ACTIVITY:
Nothing but the pictures is dropped; write out all the remaining data below exactly.

------------------------

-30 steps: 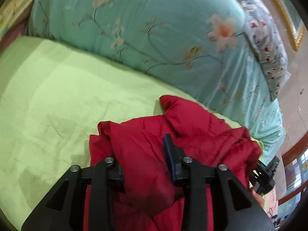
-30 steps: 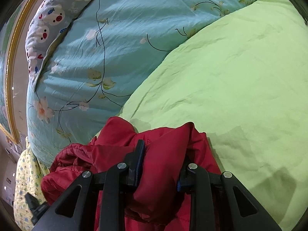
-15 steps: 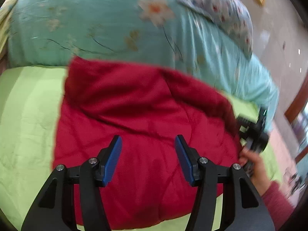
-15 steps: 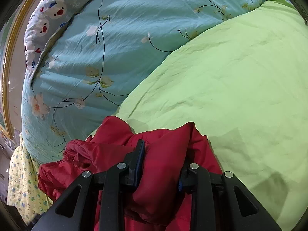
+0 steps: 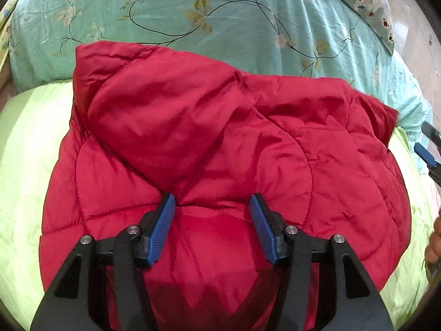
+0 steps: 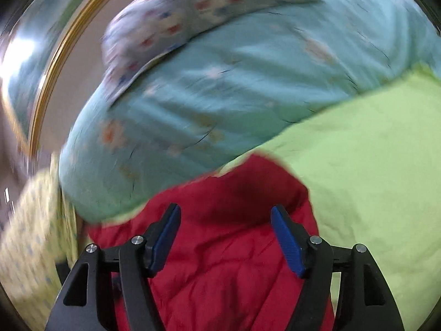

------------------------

EXPECTED OUTPUT:
-30 steps: 
-30 steps: 
-15 steps: 
-15 steps: 
+0 steps: 
+0 steps: 

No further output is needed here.